Nature volume 424pages 341–345 (2003)Cite this article

Abstract

α-Helical coiled coils in muscle exemplify simplicity and economy of protein design: small variations in sequence lead to remarkable diversity in cellular functions1,2. Myosin II is the key protein in muscle contraction, and the molecule's two-chain α-helical coiled-coil rod region—towards the carboxy terminus of the heavy chain—has unusual structural and dynamic features.

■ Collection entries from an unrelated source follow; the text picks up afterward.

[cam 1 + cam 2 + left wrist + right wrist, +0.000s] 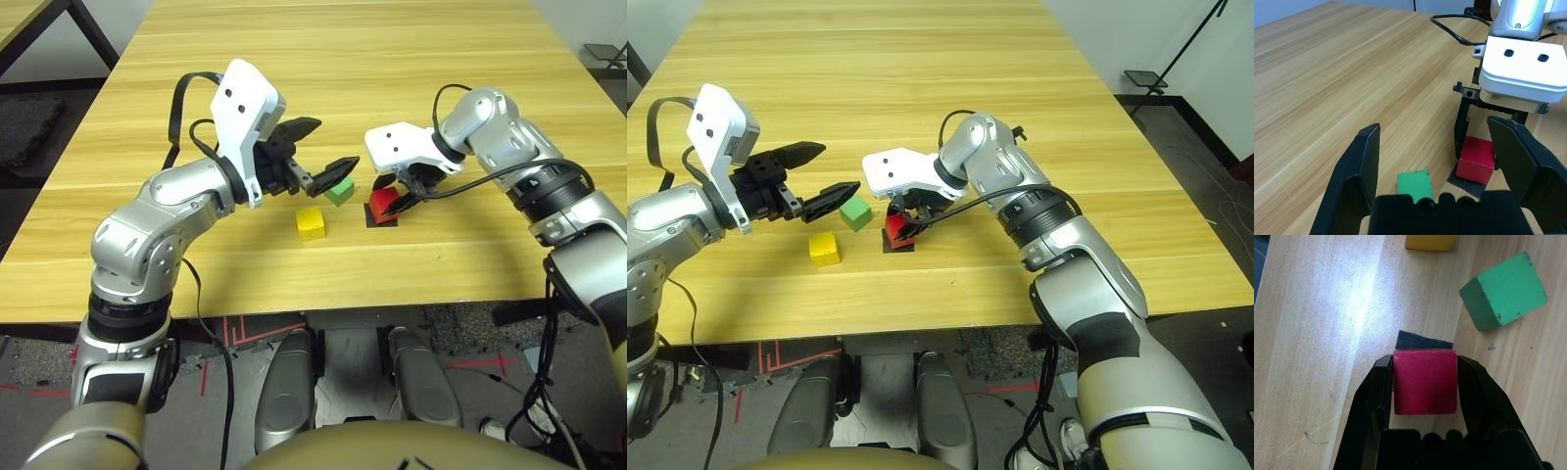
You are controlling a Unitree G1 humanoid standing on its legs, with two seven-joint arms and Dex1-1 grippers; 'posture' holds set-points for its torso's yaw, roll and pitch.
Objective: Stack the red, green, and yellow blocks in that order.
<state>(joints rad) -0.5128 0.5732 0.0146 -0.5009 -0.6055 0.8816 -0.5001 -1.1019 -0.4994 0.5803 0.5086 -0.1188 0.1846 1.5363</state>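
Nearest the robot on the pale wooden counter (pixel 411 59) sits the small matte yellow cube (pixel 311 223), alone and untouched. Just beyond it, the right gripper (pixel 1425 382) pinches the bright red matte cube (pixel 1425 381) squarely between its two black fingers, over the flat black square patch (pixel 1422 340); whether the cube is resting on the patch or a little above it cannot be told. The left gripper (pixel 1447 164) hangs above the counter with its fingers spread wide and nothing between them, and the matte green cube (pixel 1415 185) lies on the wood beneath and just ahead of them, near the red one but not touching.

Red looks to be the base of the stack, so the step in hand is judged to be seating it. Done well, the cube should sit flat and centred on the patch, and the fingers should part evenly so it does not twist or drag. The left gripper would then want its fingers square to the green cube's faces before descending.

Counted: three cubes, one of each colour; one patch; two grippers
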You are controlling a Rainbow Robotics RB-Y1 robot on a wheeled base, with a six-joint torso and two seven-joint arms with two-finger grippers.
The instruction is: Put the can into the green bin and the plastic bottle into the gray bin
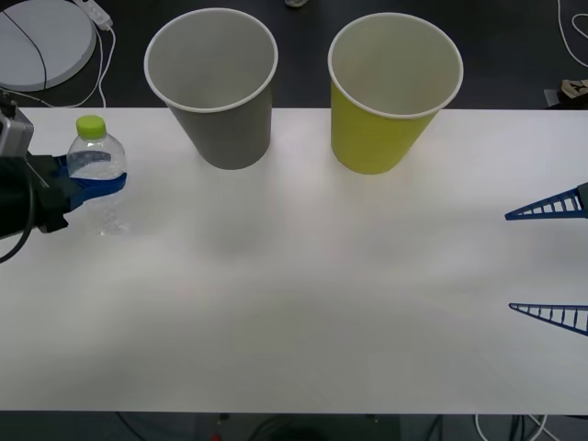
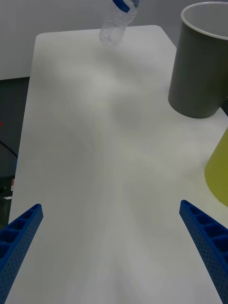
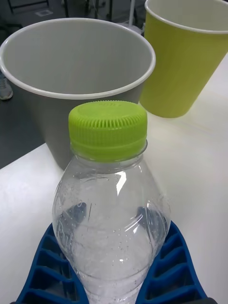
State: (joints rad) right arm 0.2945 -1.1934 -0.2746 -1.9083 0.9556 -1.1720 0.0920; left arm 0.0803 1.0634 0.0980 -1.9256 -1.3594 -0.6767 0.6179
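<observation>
Two bins, one bottle, two grippers

One plastic bottle (image 1: 101, 175) stands upright near the left edge of the white table (image 1: 303, 303), its lime-green cap (image 3: 108, 129) on top. The left gripper (image 1: 99, 182) reaches in from the left edge and has its blue ribbed fingers (image 3: 173, 266) wrapped around the bottle's clear body, one on each side, grasping it below the shoulder. Whether the bottle's base touches the table cannot be told.

Two cup-shaped bins stand side by side at the far edge of the table, close but apart. The gray bin (image 1: 225, 115) is the left one, to the right of the bottle and farther back; the green bin (image 1: 381, 124) is the right one. Both are upright, with white rims and pale insides in which nothing shows.

The right gripper (image 1: 548, 262) hangs at the right edge of the table, well apart from both bins, its two blue fingers (image 2: 204, 237) spread wide and holding nothing.
</observation>
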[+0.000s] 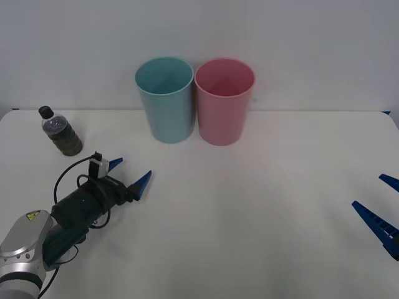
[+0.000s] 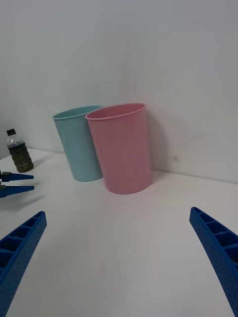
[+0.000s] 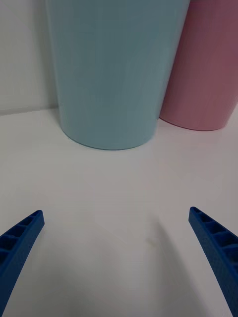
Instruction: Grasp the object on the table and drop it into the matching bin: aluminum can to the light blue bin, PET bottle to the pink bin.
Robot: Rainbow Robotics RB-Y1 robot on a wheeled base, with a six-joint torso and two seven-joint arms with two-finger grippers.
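Observation:
The PET bottle (image 1: 61, 132), small and clear with a black cap and dark contents, stands upright at the table's far left; it also shows as the bottle (image 2: 20, 153). The light blue bin (image 1: 164, 99) and the pink bin (image 1: 223, 103) stand side by side at the back, touching or nearly so. My left gripper (image 1: 131, 170) is open, low over the table, to the right of and nearer than the bottle, and it points toward the light blue bin (image 3: 114, 69). At the right edge my right gripper (image 1: 367, 190) is open and holds nothing.
The white table (image 1: 249, 218) stretches wide in front of the bins, with a plain wall right behind them. From the right wrist, the left gripper (image 2: 17, 181) shows low, just on the near side of the bottle. The pink bin (image 3: 203, 64) sits beside the blue one.

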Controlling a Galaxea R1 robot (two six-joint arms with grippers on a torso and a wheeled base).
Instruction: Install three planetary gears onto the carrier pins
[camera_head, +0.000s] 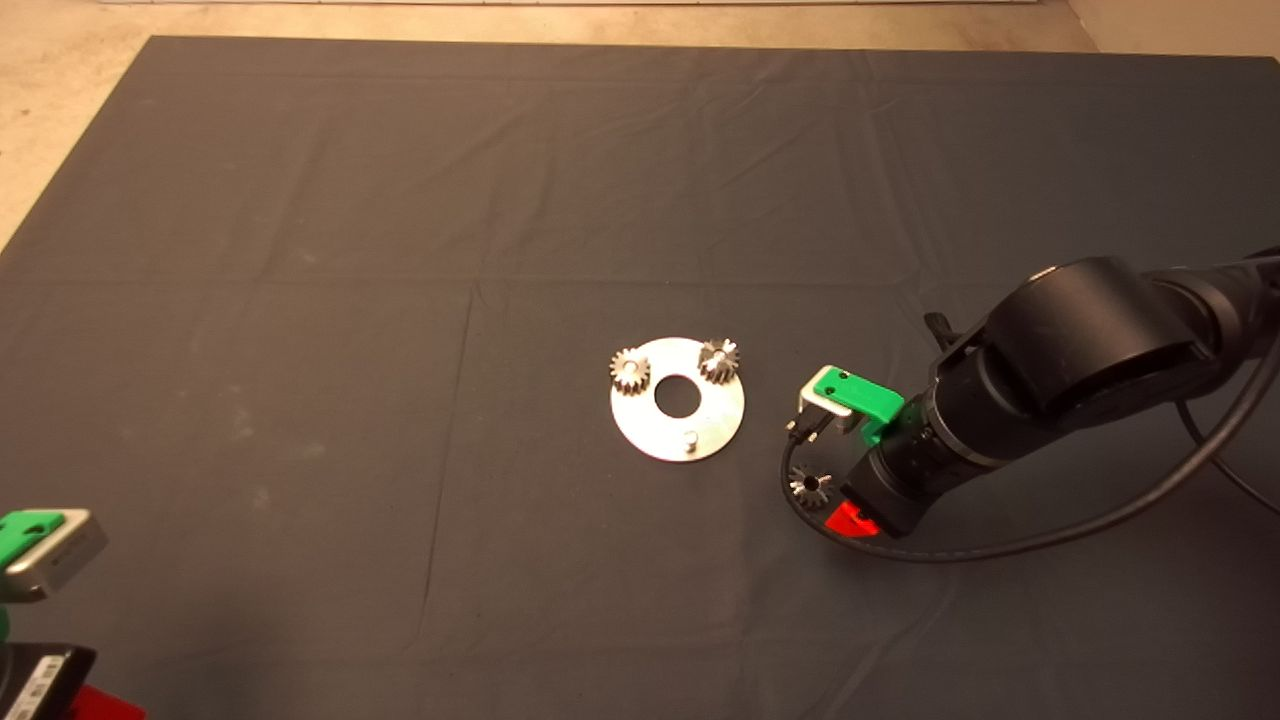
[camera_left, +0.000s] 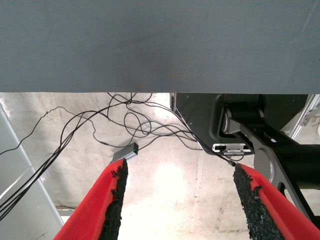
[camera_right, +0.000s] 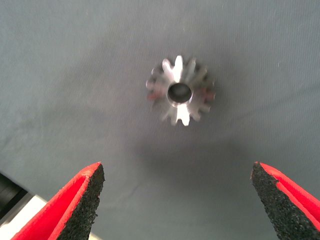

The amino-terminal subfragment-2 (S2) domains of the rods can swing out from the thick filament backbone at a hinge in the coiled coil, allowing the two myosin ‘heads’ and their motor domains to interact with actin and generate tension3. Most of the S2 rod appears to be a flexible coiled coil, but studies suggest that the structure at the N-terminal region is unstable4,5,6, and unwinding or bending of the α-helices near the head–rod junction seems necessary for many of myosin's functional properties7,8. Here we show the physical basis of a particularly weak coiled-coil segment by determining the 2.5-Å-resolution crystal structure of a leucine-zipper-stabilized fragment of the scallop striated-muscle myosin rod adjacent to the head–rod junction. The N-terminal 14 residues are poorly ordered; the rest of the S2 segment forms a flexible coiled coil with poorly packed core residues. The unusual absence of interhelical salt bridges here exposes apolar core atoms to solvent.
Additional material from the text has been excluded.